▸ **What you have to do**
Records follow. Pull out every line that contains "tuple".

(Data records)
>>

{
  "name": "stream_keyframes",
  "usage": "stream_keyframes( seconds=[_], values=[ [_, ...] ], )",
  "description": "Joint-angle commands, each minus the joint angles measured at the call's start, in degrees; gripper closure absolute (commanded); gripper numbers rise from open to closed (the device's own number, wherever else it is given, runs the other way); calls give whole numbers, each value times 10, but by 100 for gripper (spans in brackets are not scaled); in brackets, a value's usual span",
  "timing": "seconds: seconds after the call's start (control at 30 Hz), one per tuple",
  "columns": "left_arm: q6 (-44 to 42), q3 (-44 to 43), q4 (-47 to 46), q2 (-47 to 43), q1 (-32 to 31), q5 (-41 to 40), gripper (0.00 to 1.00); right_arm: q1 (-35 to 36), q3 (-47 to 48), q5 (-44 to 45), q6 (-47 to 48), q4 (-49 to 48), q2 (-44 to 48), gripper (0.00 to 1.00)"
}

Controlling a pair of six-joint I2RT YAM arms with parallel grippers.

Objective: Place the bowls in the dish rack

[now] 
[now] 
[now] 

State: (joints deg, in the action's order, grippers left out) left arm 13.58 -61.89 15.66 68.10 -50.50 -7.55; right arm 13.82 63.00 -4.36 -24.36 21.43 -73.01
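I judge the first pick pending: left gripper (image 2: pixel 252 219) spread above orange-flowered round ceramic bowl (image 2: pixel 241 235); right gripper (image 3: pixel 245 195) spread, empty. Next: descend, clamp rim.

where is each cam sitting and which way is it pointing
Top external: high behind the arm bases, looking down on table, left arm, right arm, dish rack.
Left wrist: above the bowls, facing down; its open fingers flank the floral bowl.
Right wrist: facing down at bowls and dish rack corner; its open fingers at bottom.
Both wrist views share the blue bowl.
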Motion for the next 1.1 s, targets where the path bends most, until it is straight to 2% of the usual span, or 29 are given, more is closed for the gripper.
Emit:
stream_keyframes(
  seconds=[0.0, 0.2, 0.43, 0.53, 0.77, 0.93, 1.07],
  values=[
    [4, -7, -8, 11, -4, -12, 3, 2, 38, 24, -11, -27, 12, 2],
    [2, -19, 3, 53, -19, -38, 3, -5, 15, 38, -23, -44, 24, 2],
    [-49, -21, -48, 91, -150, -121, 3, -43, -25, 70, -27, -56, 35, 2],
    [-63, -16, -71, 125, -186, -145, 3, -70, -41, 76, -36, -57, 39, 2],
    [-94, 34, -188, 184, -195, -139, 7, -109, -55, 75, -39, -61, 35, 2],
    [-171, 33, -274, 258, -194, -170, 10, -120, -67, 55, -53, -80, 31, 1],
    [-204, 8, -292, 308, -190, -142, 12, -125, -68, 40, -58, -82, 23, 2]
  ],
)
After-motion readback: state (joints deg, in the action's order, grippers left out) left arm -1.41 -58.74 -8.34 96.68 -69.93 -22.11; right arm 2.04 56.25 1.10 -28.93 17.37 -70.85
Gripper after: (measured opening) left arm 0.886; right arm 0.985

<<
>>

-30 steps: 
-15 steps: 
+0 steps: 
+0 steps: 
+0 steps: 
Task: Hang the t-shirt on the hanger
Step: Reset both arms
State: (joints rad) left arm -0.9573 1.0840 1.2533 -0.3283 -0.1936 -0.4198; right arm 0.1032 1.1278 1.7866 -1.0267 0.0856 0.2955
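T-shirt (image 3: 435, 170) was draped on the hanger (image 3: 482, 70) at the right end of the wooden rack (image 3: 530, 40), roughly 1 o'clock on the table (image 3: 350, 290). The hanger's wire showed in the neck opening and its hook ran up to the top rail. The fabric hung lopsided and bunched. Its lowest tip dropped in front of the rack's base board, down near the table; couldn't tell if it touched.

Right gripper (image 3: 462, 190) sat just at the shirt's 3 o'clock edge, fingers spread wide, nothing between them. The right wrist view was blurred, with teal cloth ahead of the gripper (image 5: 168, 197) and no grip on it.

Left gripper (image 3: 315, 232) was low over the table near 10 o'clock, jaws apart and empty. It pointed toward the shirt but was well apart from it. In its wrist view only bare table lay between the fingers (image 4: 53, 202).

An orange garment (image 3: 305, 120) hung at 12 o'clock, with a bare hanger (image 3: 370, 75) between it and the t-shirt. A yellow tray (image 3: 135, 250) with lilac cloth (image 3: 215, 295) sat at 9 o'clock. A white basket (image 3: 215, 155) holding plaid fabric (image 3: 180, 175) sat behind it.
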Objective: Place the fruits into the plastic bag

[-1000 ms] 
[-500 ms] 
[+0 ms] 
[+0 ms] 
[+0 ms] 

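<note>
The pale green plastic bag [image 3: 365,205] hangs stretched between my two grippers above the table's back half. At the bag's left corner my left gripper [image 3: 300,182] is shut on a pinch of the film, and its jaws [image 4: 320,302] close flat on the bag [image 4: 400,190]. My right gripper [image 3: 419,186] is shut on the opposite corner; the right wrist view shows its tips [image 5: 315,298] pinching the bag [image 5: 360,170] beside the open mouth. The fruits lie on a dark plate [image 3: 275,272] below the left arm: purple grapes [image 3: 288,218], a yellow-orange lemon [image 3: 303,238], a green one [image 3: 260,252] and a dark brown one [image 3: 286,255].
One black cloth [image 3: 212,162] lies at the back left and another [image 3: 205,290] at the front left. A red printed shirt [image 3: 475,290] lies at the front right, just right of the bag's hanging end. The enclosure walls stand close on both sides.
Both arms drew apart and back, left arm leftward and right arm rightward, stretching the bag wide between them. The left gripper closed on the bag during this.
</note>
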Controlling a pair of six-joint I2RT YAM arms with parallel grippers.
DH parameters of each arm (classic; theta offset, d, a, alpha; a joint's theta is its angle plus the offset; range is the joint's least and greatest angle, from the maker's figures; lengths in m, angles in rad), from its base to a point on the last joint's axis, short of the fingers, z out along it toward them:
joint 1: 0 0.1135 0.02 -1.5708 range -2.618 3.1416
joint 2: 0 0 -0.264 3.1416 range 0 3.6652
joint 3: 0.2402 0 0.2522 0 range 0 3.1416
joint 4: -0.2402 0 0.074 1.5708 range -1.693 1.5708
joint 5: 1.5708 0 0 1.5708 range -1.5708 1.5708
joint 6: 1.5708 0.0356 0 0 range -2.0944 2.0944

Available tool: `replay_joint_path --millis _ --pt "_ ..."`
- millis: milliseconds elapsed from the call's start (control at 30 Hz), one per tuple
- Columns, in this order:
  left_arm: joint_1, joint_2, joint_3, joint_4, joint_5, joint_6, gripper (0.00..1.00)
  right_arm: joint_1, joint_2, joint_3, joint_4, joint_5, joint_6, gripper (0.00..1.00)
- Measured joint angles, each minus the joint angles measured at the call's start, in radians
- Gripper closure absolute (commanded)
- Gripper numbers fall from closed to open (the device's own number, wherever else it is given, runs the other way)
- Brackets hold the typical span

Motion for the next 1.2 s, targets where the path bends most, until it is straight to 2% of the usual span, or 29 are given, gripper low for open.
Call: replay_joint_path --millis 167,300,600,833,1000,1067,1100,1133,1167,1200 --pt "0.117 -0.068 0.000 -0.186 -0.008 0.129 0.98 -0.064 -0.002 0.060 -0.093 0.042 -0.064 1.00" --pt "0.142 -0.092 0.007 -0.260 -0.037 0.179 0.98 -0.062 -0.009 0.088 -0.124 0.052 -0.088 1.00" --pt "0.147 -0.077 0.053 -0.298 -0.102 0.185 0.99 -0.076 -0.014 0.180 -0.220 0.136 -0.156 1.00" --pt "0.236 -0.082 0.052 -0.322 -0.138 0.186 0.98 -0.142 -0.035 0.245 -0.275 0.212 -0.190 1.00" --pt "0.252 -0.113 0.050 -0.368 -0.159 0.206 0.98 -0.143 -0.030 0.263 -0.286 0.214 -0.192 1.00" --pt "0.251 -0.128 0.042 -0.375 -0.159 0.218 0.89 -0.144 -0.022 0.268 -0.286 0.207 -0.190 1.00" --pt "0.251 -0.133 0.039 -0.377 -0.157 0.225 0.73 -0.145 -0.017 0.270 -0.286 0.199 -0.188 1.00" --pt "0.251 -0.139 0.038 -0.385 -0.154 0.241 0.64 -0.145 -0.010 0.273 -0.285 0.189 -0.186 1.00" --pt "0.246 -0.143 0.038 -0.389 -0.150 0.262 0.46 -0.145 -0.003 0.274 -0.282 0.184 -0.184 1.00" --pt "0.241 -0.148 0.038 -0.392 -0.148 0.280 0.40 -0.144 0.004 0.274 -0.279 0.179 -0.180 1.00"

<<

▸ **Result**
  "timing": "seconds: seconds after the call's start (control at 30 Hz), one per tuple",
- millis: milliseconds elapsed from the call's start (control at 30 Hz), one per tuple

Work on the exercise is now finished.